**Goal of the exercise:** Determine the number of lines in the data below that hold "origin"; give nothing but that number.

Records drawn from a dataset:
******

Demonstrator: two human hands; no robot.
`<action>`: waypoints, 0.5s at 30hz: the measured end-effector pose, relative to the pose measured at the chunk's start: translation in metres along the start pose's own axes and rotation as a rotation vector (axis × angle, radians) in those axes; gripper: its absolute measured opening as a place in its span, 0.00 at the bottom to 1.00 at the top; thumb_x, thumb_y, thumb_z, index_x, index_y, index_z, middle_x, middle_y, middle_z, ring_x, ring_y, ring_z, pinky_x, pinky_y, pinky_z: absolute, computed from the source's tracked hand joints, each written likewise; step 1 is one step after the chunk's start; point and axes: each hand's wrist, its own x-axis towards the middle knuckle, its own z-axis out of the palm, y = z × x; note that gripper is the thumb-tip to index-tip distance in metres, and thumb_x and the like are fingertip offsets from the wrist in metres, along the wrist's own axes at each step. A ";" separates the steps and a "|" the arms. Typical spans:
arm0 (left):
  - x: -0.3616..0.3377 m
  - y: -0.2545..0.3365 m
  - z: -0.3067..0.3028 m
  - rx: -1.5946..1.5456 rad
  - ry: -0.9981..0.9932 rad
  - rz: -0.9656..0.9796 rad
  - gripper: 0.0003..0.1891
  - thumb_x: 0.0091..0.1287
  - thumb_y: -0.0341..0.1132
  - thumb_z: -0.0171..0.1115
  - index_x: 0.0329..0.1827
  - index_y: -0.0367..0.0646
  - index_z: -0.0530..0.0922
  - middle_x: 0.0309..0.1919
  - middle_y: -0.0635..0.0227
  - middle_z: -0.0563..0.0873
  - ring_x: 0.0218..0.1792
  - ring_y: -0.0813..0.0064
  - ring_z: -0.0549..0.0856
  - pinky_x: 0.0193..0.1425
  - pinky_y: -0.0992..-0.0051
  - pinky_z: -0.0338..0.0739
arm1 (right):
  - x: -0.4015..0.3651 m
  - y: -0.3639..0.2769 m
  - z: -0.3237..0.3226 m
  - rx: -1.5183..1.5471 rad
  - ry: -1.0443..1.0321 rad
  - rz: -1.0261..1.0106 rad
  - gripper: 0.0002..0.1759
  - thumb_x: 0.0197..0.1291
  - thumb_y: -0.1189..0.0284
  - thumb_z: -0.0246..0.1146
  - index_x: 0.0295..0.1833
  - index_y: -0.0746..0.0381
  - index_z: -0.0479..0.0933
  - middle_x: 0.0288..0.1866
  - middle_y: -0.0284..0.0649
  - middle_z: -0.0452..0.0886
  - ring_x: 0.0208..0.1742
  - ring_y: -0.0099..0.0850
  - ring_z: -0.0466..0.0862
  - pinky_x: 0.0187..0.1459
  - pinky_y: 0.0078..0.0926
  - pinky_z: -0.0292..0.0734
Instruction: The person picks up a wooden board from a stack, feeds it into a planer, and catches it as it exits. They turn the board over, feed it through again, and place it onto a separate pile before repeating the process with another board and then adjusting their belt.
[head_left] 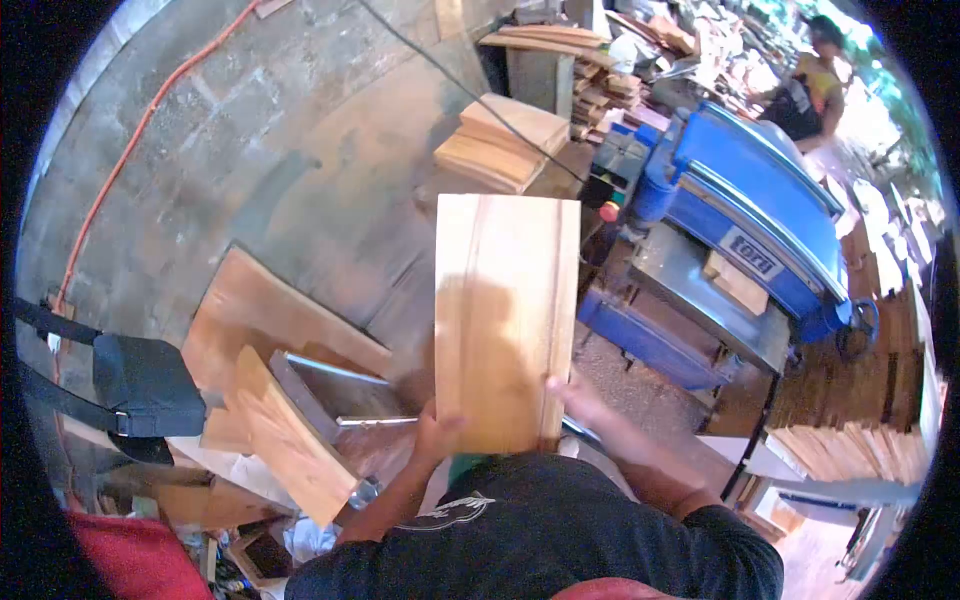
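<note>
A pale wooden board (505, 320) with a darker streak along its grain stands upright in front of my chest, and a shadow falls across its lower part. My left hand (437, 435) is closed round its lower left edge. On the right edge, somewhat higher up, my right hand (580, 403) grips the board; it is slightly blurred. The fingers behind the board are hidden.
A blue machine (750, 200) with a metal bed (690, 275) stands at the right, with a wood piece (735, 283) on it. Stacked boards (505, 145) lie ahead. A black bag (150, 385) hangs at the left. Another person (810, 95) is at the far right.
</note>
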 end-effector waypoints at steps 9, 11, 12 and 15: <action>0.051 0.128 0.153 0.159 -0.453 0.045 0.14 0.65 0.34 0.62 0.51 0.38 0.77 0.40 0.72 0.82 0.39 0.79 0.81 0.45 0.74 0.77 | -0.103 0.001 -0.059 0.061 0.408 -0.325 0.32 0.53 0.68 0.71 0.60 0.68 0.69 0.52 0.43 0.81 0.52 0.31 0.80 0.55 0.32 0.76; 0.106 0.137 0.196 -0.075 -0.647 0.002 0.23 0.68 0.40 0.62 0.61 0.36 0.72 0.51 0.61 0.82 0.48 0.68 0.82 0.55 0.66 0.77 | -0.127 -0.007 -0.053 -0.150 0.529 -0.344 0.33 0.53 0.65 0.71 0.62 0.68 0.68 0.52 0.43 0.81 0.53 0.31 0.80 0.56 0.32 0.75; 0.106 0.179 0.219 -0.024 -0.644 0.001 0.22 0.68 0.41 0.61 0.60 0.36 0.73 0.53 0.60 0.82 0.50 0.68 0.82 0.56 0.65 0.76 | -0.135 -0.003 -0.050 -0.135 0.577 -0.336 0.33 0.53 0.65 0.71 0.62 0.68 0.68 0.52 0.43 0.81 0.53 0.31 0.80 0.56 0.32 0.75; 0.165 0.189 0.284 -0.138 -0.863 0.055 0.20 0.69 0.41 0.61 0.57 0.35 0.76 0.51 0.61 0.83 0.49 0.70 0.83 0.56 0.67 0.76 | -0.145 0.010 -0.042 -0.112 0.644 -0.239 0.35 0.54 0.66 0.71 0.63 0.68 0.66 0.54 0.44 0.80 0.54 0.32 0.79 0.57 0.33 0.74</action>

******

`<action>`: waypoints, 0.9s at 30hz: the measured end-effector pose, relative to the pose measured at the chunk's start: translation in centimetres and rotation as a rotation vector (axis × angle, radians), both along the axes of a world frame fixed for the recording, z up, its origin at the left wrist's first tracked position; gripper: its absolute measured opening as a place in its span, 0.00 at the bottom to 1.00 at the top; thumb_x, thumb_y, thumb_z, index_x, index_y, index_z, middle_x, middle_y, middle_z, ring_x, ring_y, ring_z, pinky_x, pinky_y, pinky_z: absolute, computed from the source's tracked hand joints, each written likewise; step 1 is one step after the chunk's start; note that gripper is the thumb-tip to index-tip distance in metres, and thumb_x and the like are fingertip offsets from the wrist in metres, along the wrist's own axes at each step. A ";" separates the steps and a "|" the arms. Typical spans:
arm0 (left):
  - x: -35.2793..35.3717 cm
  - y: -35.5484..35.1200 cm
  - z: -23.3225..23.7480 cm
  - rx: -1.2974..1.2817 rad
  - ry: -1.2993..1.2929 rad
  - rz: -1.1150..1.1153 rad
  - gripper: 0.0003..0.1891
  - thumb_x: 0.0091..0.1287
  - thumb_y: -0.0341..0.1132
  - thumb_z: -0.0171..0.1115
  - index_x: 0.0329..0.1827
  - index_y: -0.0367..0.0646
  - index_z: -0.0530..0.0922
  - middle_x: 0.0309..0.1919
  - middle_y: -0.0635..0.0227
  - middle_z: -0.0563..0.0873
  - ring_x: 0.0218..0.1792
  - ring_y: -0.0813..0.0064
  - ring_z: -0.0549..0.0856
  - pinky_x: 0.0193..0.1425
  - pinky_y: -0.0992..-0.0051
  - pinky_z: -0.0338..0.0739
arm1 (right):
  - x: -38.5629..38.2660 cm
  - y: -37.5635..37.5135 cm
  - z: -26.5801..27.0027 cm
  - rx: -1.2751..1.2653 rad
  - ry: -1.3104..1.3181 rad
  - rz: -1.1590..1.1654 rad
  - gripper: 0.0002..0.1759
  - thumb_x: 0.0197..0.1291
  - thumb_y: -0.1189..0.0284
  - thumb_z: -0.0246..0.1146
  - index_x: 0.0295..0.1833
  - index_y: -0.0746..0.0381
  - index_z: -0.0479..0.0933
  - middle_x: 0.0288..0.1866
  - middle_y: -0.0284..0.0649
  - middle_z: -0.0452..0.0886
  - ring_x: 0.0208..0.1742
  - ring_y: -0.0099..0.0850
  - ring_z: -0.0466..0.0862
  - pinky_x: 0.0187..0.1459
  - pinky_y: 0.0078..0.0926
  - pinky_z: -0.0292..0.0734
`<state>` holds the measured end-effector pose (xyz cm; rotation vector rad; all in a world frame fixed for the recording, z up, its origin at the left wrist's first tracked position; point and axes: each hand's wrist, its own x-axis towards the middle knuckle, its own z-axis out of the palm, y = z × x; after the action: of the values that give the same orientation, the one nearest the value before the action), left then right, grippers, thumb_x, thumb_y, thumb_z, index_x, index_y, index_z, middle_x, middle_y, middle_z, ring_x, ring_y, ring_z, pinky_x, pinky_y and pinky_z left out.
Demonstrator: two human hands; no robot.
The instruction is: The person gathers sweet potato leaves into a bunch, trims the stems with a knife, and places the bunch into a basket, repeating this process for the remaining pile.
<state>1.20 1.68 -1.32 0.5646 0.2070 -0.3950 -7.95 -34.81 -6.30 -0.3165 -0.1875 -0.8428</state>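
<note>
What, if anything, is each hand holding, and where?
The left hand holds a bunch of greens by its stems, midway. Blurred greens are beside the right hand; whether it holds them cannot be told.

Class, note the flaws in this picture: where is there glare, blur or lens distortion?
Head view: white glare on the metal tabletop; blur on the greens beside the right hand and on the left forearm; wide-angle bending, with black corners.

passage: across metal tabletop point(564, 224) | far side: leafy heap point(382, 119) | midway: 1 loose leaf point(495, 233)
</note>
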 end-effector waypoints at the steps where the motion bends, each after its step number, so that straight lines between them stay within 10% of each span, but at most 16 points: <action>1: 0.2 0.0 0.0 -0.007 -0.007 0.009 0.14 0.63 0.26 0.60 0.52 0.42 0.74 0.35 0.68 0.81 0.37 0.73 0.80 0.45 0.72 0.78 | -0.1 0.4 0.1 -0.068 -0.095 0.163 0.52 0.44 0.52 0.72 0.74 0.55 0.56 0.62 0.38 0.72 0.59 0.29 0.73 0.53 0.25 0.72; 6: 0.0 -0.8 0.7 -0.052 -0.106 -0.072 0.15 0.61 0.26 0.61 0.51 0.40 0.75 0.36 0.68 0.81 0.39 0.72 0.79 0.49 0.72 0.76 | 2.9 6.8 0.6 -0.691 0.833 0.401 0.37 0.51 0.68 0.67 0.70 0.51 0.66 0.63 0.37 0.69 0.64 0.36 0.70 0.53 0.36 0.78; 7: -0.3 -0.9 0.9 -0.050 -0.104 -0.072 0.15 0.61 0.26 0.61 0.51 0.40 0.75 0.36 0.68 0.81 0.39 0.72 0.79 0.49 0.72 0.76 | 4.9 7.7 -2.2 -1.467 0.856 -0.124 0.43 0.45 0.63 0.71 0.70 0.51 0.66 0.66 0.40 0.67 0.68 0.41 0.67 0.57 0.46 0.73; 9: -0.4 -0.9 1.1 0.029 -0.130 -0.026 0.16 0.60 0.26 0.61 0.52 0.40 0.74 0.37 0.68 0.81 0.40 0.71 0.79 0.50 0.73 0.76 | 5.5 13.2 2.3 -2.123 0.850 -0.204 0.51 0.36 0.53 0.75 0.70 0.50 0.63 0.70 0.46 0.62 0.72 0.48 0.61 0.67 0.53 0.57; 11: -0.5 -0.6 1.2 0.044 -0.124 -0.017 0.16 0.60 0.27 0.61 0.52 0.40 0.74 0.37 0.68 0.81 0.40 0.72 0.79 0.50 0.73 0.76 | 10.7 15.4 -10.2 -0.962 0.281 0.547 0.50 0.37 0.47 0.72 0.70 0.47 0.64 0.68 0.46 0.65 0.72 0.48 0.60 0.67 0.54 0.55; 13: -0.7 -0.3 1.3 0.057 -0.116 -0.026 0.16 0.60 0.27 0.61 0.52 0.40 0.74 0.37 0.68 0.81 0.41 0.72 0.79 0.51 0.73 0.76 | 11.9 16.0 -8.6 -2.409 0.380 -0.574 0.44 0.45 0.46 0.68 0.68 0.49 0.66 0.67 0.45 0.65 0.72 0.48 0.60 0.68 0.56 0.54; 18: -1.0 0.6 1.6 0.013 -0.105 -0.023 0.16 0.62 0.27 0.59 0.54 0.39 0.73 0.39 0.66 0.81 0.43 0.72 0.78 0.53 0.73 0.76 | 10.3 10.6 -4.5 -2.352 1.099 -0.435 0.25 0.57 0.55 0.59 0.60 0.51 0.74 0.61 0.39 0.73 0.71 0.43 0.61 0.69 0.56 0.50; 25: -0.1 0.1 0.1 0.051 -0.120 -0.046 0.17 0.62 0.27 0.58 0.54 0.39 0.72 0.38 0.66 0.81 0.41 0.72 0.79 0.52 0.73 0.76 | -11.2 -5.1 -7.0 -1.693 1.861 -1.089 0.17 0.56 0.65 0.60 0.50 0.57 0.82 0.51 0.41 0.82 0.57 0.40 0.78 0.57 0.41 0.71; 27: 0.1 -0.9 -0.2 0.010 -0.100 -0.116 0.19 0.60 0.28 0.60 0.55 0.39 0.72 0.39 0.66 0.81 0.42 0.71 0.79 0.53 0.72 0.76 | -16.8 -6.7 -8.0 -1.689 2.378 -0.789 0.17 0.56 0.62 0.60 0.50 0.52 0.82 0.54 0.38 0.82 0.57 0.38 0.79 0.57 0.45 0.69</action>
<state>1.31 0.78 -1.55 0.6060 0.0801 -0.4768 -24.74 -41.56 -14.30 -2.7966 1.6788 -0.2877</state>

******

**Written answer:** 2